● DESCRIPTION OF THE TASK
A verbatim reproduction of the lines below, from the line containing "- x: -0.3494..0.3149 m" through the line containing "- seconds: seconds", both ends included, is the whole required output.

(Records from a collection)

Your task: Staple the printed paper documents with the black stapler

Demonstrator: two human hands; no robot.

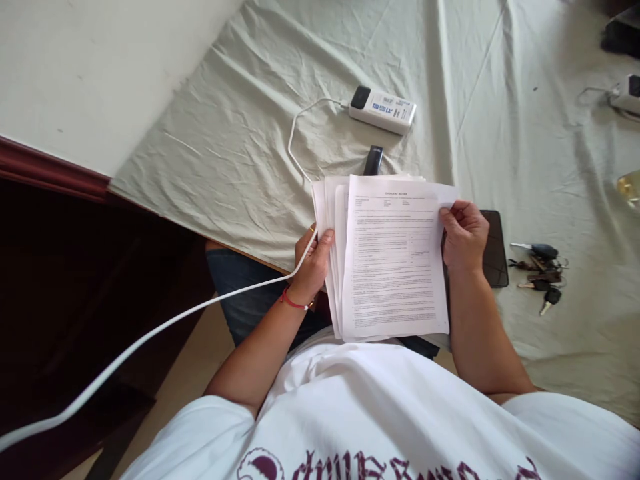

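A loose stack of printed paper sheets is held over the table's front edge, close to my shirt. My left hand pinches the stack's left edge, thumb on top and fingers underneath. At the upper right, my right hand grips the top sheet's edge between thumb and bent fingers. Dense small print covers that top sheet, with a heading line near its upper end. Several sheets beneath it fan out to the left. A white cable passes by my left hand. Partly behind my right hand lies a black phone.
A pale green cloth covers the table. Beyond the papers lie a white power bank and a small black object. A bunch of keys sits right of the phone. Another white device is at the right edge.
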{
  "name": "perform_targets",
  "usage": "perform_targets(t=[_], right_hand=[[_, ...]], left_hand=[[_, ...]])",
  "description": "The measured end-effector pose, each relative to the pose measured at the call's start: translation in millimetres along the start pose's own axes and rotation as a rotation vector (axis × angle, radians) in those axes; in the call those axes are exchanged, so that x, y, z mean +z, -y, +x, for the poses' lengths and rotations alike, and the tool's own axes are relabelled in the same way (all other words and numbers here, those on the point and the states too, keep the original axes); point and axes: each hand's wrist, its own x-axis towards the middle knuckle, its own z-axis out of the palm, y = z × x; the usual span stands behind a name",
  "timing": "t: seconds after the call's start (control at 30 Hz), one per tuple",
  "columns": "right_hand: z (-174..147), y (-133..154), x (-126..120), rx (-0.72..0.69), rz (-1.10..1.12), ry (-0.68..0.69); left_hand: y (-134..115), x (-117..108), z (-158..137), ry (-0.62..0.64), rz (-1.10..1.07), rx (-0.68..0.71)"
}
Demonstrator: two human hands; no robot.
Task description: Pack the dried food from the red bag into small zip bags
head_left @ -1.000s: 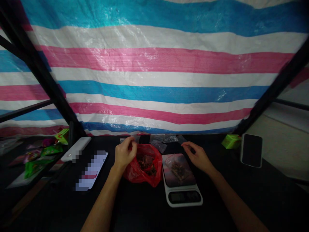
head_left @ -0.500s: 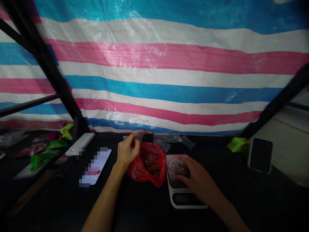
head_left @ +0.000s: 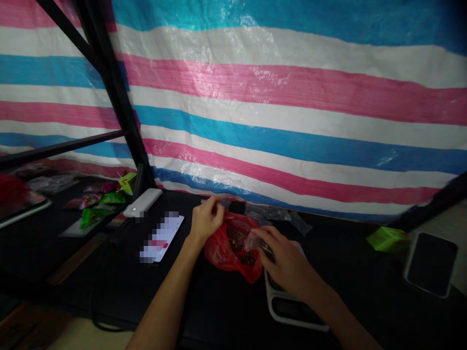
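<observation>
A red plastic bag (head_left: 221, 253) stands open on the black table, with brown dried bits (head_left: 237, 240) inside. My left hand (head_left: 207, 218) pinches the bag's rim at its upper left. My right hand (head_left: 286, 260) is closed around a small clear plastic bag (head_left: 257, 240) with dark contents. It holds this small bag over the right side of the red bag's mouth. Under my right hand and wrist lies a white kitchen scale (head_left: 277, 311), its pan mostly hidden and its dark display partly in sight.
Left of the red bag lie a lit phone (head_left: 164, 240) and a white oblong device (head_left: 143, 203). Farther left are green packets (head_left: 95, 216). Clear plastic bags (head_left: 279, 214) lie behind. At right stand a green box (head_left: 387, 239) and a dark-screened device (head_left: 432, 265).
My right hand has lifted the small clear bag off the scale and moved left to the red bag's mouth. My left hand keeps its hold. The camera view has turned left.
</observation>
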Motion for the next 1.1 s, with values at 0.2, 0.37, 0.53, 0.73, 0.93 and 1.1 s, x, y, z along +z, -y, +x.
perform_targets(t=[0.2, 0.37, 0.53, 0.73, 0.93, 1.1], right_hand=[[11, -11, 25, -0.035, -0.049, 0.054], [4, -15, 21, 0.001, -0.004, -0.034], [-23, -39, 8, 0.112, 0.041, -0.202], [-55, -77, -7, 0.204, 0.038, -0.164], [-59, -76, -20, 0.187, 0.065, -0.158], [-54, -74, -18, 0.155, 0.019, -0.097]], left_hand=[[2, 0, 0, 0.001, 0.001, -0.02], [3, 1, -1, 0.004, 0.011, -0.018], [4, 1, -1, 0.011, -0.001, -0.027], [1, 2, -2, 0.013, 0.007, -0.007], [2, 4, -3, 0.057, 0.039, 0.014], [-8, -2, 1, 0.185, -0.02, 0.07]])
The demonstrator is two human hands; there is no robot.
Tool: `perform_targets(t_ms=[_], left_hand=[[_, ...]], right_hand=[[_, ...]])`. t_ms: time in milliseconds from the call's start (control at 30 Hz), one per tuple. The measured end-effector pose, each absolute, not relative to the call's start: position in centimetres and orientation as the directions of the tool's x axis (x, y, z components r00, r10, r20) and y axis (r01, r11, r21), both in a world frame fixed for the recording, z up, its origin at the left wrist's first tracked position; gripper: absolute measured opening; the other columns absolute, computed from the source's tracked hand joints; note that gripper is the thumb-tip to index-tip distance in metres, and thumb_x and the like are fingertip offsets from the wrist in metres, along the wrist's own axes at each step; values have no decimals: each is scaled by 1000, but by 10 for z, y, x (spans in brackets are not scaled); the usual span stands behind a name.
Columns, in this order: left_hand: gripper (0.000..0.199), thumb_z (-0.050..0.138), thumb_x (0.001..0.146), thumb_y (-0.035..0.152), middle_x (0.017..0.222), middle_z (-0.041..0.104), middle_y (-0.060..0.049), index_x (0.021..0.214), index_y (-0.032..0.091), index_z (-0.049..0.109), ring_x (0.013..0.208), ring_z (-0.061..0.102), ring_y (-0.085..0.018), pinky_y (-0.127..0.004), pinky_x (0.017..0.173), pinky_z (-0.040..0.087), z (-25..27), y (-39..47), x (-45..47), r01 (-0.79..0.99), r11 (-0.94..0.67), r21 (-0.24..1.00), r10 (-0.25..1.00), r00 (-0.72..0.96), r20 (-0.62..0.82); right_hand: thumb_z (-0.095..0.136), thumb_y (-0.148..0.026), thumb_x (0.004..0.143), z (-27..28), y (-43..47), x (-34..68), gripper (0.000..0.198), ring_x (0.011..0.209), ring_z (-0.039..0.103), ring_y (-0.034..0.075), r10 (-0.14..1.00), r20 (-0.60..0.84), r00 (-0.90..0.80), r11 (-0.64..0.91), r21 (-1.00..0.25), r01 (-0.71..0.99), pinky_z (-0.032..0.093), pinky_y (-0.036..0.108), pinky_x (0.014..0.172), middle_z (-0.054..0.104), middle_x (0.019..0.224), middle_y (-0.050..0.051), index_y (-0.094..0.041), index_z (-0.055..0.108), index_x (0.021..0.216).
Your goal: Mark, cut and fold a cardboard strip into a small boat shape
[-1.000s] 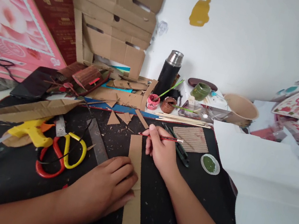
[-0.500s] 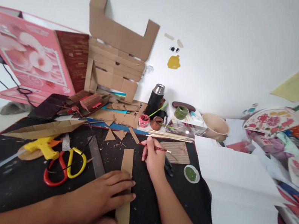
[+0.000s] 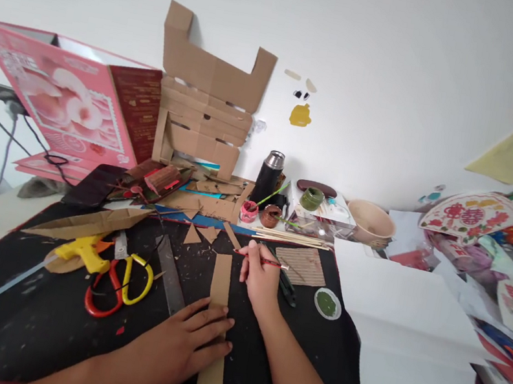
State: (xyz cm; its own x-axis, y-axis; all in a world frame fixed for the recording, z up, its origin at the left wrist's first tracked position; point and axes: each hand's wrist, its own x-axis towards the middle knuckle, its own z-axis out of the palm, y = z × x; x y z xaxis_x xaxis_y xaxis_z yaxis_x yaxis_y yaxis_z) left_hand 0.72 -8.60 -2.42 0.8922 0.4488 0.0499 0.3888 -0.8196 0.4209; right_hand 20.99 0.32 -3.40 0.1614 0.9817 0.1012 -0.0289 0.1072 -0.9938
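My left hand (image 3: 191,345) lies flat with its fingers stretched across a brown cardboard strip (image 3: 222,278) on the black mat (image 3: 66,330). Just beyond the strip, my right hand (image 3: 261,281) is closed on a thin red paintbrush (image 3: 278,264), which points sideways above the mat. A dark metal ruler (image 3: 169,276) lies left of the strip. Close to my right hand are a dark green tool (image 3: 287,288), partly hidden, a corrugated cardboard piece (image 3: 303,265) and a small white lid holding green paint (image 3: 327,303).
Scissors (image 3: 137,280) and a yellow glue gun (image 3: 86,250) lie on the left. Cardboard scraps (image 3: 193,234), paint jars (image 3: 271,216) and a black flask (image 3: 269,178) stand or lie along the back. White paper (image 3: 417,350) covers the right side.
The whole view has shifted slightly. My left hand sits a little nearer on the strip. My right hand still holds the paintbrush, its pose slightly changed.
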Motion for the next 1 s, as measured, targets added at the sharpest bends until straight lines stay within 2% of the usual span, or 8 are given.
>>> perform_targets(t_ms=[133,233,300,367,433,500,700,1000], left_hand=[[83,87,89,51,171,51,-17,162,24,57,160,46,-41,-65,134,33,-22,-82,11,391,-811,435,440,898,12],[83,83,93,54,172,51,-18,165,27,52,160,47,-39,-61,133,37,-14,-80,6,343,-830,439,417,905,81],[72,79,97,43,166,58,-16,162,28,53,155,54,-36,-56,128,45,-7,-78,-5,340,-841,422,437,886,156],[50,66,100,20,153,70,-13,149,25,63,144,63,-32,-50,120,53,-4,-74,-19,436,-810,391,544,808,226],[50,50,97,3,137,77,-9,135,26,71,135,66,-29,-45,115,54,-3,-68,-35,509,-792,337,598,759,259],[52,47,94,-1,130,77,-8,131,26,72,127,67,-28,-44,111,54,-5,-62,-49,536,-785,311,612,751,248],[48,64,80,-4,120,70,-6,118,25,70,111,65,-30,-43,97,52,-1,-45,-55,581,-723,375,636,771,32],[45,73,69,-11,102,66,1,91,25,57,96,60,-24,-34,79,42,16,-25,-42,485,-767,420,534,845,-1]], right_hand=[[62,-78,97,-32,2,210,62,37,47,11,980,100,173,106,-994,-23,35,23,41,52,48,-6,-19,70,79],[61,-79,97,-30,2,211,63,37,47,11,977,97,188,99,-995,1,35,24,41,52,47,-6,-20,70,78],[61,-79,97,-29,2,211,63,37,47,12,978,99,186,99,-995,12,36,24,42,52,47,-5,-20,70,77],[61,-79,97,-28,1,211,62,38,48,12,980,96,175,96,-995,11,37,25,43,53,48,-5,-21,71,78],[62,-79,97,-28,0,211,62,38,49,12,982,89,168,89,-996,7,38,25,43,53,49,-5,-21,71,78],[62,-79,97,-28,0,211,62,38,49,12,981,88,174,88,-996,8,38,25,43,53,49,-5,-21,70,78],[62,-76,99,-28,1,213,60,38,49,12,974,111,198,107,-994,28,37,25,43,52,48,-6,-21,70,78],[62,-76,98,-30,3,213,60,38,49,12,973,95,209,91,-995,30,37,24,43,52,49,-5,-20,70,78]])
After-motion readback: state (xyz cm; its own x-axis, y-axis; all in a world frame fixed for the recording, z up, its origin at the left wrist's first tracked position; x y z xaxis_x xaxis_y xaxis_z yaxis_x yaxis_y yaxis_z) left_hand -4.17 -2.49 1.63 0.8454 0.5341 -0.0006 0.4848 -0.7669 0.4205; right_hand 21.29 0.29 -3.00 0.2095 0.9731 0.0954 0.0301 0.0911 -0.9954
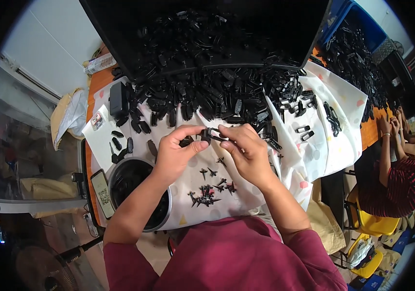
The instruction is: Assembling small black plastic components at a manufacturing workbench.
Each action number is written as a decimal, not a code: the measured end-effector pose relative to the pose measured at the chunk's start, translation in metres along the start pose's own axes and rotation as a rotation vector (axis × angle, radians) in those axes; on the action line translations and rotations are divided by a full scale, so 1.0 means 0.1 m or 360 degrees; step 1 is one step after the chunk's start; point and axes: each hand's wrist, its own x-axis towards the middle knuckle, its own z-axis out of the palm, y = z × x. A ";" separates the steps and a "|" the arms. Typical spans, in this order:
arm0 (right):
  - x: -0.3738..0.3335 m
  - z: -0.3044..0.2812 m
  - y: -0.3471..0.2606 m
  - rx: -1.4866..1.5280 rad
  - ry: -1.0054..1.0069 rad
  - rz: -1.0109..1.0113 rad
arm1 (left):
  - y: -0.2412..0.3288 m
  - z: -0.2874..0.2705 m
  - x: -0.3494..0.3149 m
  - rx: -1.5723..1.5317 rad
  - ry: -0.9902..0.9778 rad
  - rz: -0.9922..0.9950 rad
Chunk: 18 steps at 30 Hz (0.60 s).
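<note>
Over the middle of the cloth, my left hand pinches a small black plastic part between thumb and fingers. My right hand grips the right end of the same piece, where a light patch shows. Its exact kind is too small to make out. Below the hands, small black cross-shaped pieces lie in a loose cluster on the patterned cloth. Beyond the fingers spreads a big heap of black plastic parts.
A large black bin tips its parts toward me. At left are a round metal-rimmed pot, a phone and a black box. Several frame-like pieces lie at right. Another person sits beyond a blue crate.
</note>
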 end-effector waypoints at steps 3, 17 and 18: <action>-0.03 -0.06 -0.10 -0.0078 -0.0011 -0.0133 | 0.04 0.02 -0.07 -0.0003 -0.0007 -0.0051; -0.29 0.04 -0.23 -0.0522 0.0112 -0.0280 | -0.03 0.33 -0.24 -0.0660 0.0066 -0.0183; -0.32 0.04 -0.23 -0.0521 0.0108 -0.0284 | -0.01 0.35 -0.23 -0.0589 0.0056 -0.0169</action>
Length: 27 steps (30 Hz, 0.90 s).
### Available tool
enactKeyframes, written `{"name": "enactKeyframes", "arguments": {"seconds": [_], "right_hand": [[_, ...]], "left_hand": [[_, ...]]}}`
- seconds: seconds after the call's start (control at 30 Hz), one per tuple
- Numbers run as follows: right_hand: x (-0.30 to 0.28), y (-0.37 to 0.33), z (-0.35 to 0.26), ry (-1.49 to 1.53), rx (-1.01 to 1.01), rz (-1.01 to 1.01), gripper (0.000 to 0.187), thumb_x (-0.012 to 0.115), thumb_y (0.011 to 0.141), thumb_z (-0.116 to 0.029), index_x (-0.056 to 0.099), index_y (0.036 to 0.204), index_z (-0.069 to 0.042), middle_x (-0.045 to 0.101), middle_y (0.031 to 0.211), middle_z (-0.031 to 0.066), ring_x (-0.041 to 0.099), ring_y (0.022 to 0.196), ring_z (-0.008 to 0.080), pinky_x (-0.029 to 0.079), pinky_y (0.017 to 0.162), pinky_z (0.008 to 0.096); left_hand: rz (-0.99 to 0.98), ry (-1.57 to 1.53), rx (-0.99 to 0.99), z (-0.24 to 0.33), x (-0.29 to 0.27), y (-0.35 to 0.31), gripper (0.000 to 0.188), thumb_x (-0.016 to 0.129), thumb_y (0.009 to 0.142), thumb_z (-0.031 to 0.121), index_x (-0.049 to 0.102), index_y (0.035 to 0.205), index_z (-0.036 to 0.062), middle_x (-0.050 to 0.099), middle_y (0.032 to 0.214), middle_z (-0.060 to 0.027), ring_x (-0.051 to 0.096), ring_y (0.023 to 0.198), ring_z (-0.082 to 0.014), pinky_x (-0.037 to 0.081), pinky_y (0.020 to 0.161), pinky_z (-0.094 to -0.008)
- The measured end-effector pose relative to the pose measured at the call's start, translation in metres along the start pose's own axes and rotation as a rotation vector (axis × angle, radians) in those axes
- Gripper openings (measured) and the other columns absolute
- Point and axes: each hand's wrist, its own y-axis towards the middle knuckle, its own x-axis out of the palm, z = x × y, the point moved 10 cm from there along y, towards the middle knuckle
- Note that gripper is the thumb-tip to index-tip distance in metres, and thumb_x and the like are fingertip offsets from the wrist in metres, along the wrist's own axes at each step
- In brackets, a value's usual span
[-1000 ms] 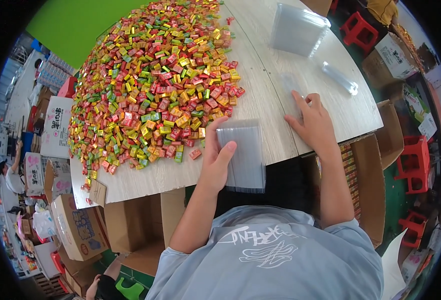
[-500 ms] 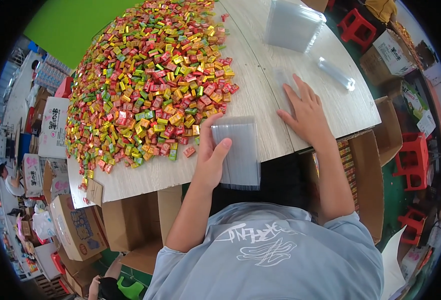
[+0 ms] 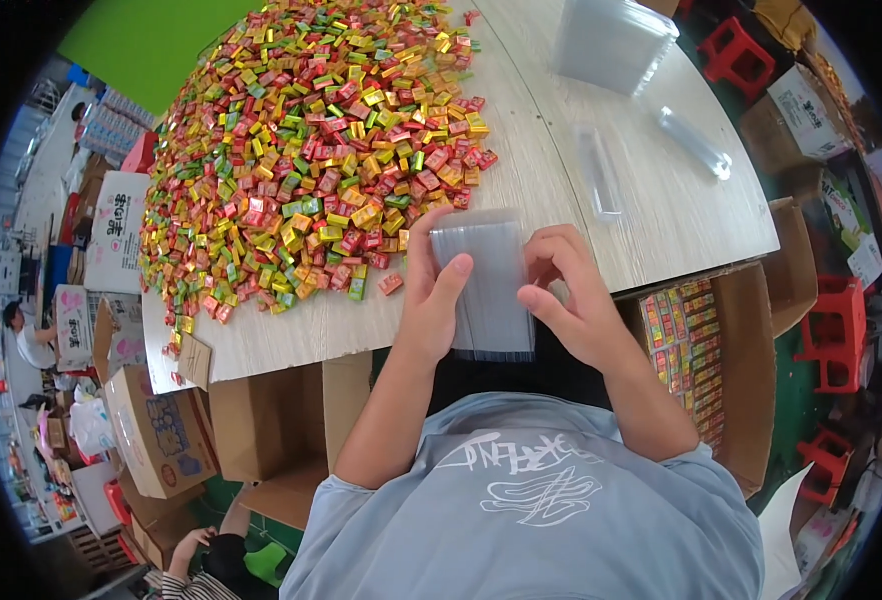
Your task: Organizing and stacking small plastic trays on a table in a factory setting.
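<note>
My left hand (image 3: 436,290) is wrapped round a stack of clear plastic sleeves (image 3: 486,290), its thumb across the near face. The stack is upright at the table's front edge. Close against the stack's right side is my right hand (image 3: 571,290), fingers curled and the thumb apart from them; nothing shows in its grip. Whether its fingertips touch the stack is hard to tell. One narrow clear plastic piece (image 3: 598,175) lies on the table beyond my right hand. Left of the stack spreads a big pile of small red, yellow and green wrapped pieces (image 3: 321,170).
A larger stack of clear plastic (image 3: 613,45) and a clear tube-like piece (image 3: 696,143) lie at the table's far right. Below the right edge, an open carton (image 3: 741,350) holds rows of colourful packs. Another open carton (image 3: 271,420) stands at the left front. Red stools (image 3: 831,335) stand at the right.
My right hand has come back from the tabletop to the stack's right side, uncovering the narrow clear piece lying there. My left hand still holds the stack. The view has shifted slightly.
</note>
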Motion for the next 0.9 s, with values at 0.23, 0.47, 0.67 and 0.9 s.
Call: {"name": "enactKeyframes", "arguments": {"seconds": [0.23, 0.47, 0.67, 0.9], "right_hand": [[0.009, -0.008, 0.026, 0.432, 0.051, 0.044, 0.027, 0.058, 0.098, -0.025, 0.051, 0.114, -0.005, 0.046, 0.108, 0.0026, 0.046, 0.092, 0.0112, 0.041, 0.081, 0.0247], [-0.047, -0.011, 0.013, 0.070, -0.073, 0.344, 0.013, 0.054, 0.095, -0.006, 0.056, 0.107, -0.002, 0.053, 0.101, 0.0039, 0.053, 0.089, 0.0117, 0.044, 0.078, 0.0267], [-0.118, 0.038, -0.009, -0.766, 0.112, 0.533, 0.024, 0.061, 0.094, -0.020, 0.060, 0.107, 0.000, 0.060, 0.100, 0.0125, 0.058, 0.087, 0.0236, 0.048, 0.079, 0.0342], [-0.094, 0.048, 0.031, -1.118, 0.261, 0.338, 0.040, 0.061, 0.093, -0.032, 0.060, 0.118, 0.000, 0.060, 0.118, 0.0191, 0.057, 0.108, 0.0376, 0.048, 0.091, 0.0460]], "left_hand": [[-0.020, -0.007, 0.001, 0.002, 0.004, 0.001, 0.057, 0.060, 0.094, 0.018, 0.035, 0.143, 0.0062, 0.047, 0.128, -0.0077, 0.046, 0.118, -0.0166, 0.036, 0.104, -0.0320], [0.002, -0.093, -0.028, -0.001, 0.001, 0.001, 0.056, 0.060, 0.094, 0.019, 0.036, 0.143, 0.0072, 0.047, 0.127, -0.0068, 0.046, 0.117, -0.0158, 0.037, 0.103, -0.0315], [-0.006, -0.074, -0.017, 0.000, -0.001, 0.000, 0.056, 0.060, 0.094, 0.021, 0.036, 0.143, 0.0069, 0.047, 0.127, -0.0067, 0.046, 0.117, -0.0155, 0.037, 0.103, -0.0311], [-0.032, -0.099, -0.025, 0.001, 0.002, -0.002, 0.056, 0.060, 0.094, 0.019, 0.036, 0.143, 0.0067, 0.046, 0.127, -0.0072, 0.046, 0.117, -0.0158, 0.037, 0.103, -0.0315]]}}
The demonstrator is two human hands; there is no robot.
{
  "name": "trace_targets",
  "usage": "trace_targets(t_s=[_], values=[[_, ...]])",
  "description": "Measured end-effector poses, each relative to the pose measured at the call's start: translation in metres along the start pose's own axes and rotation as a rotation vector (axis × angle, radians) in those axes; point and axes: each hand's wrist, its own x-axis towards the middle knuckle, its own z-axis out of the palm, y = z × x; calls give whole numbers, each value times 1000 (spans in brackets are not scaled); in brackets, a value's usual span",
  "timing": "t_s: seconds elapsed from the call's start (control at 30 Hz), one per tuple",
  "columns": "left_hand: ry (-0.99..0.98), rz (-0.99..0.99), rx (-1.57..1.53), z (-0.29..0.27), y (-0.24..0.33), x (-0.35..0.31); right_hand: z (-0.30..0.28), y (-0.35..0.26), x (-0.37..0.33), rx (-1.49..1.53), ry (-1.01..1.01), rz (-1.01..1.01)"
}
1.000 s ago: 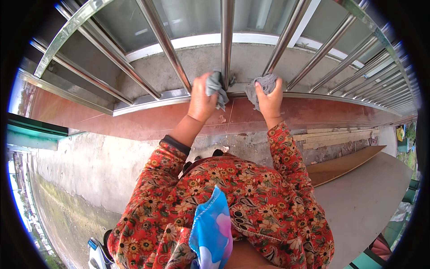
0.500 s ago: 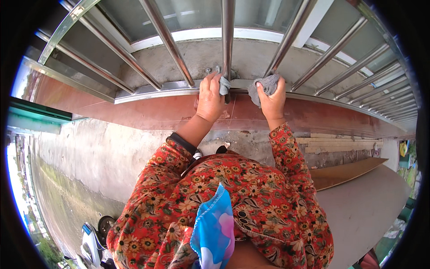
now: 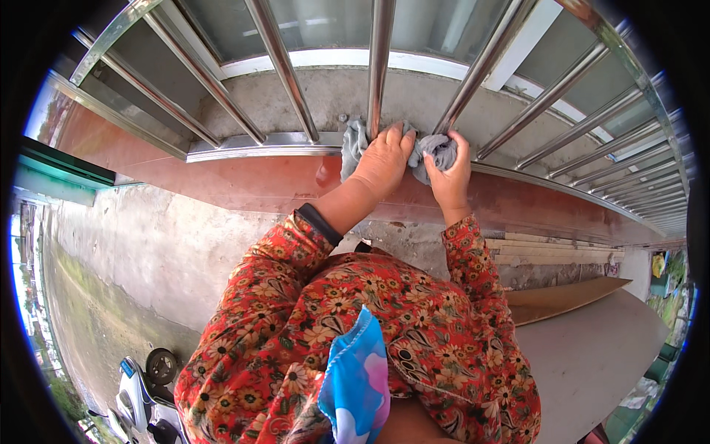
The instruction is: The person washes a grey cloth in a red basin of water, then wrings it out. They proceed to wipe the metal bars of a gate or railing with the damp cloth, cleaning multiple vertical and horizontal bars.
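My left hand [image 3: 383, 163] presses a light grey cloth [image 3: 353, 146] against the metal bottom rail [image 3: 259, 146], at the foot of an upright steel bar [image 3: 380, 59]. Its fingers curl over the rail beside the bar, and part of the cloth hangs out to the left of them. Close by on the right, my right hand [image 3: 452, 177] grips a bunched grey cloth [image 3: 436, 152] near the foot of another bar. Whether the two cloths are joined behind my left fingers, I cannot tell.
Several more steel bars rise from the rail on both sides. Below it runs a reddish-brown tiled ledge [image 3: 244, 177]. Behind the bars lie a concrete sill [image 3: 333, 89] and window panes. A brown board [image 3: 562, 300] rests at the right on a grey surface [image 3: 592, 348]; a scooter [image 3: 137, 392] stands lower left.
My left hand has shifted right, across the foot of the bar and close to my right hand. More of its cloth now shows left of the bar. My right hand keeps its grip.
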Motion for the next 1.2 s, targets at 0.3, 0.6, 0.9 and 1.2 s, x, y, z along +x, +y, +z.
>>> trace_targets(t_s=[0.3,0.6,0.9,1.2], values=[[88,106,-334,-13,-36,-62,-13,8,-10,121,-64,-36],[914,-398,-1099,-80,-70,-75,-9,-44,-6,386,189,92],[988,-98,-692,-126,-108,27,52,-147,111,536,88,-151],[712,-373,-850,-10,-122,-34,113,-77,12,28,176,117]])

● EXERCISE SOLUTION
  - x: -0.3494..0.3149 m
  - rx: -1.5723..1.5317 rad
  - ry: -0.9902..0.9778 rad
  - rz: -0.9922..0.9950 rad
Chunk: 18 steps at 30 Hz (0.60 s).
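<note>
Over the middle of the cloth, my left hand pinches a small black plastic part between thumb and fingers. My right hand grips the right end of the same piece, where a light patch shows. Its exact kind is too small to make out. Below the hands, small black cross-shaped pieces lie in a loose cluster on the patterned cloth. Beyond the fingers spreads a big heap of black plastic parts.
A large black bin tips its parts toward me. At left are a round metal-rimmed pot, a phone and a black box. Several frame-like pieces lie at right. Another person sits beyond a blue crate.
</note>
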 end-effector waypoints at steps 3, 17 and 18: <action>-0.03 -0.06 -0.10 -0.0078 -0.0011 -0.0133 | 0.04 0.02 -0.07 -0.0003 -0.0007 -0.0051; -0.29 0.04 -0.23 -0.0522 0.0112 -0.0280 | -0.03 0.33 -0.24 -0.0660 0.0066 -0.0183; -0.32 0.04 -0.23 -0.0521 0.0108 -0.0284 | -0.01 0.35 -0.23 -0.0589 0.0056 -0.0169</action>
Length: 27 steps (30 Hz, 0.90 s).
### Available tool
enactKeyframes, written `{"name": "enactKeyframes", "arguments": {"seconds": [_], "right_hand": [[_, ...]], "left_hand": [[_, ...]]}}`
- seconds: seconds after the call's start (control at 30 Hz), one per tuple

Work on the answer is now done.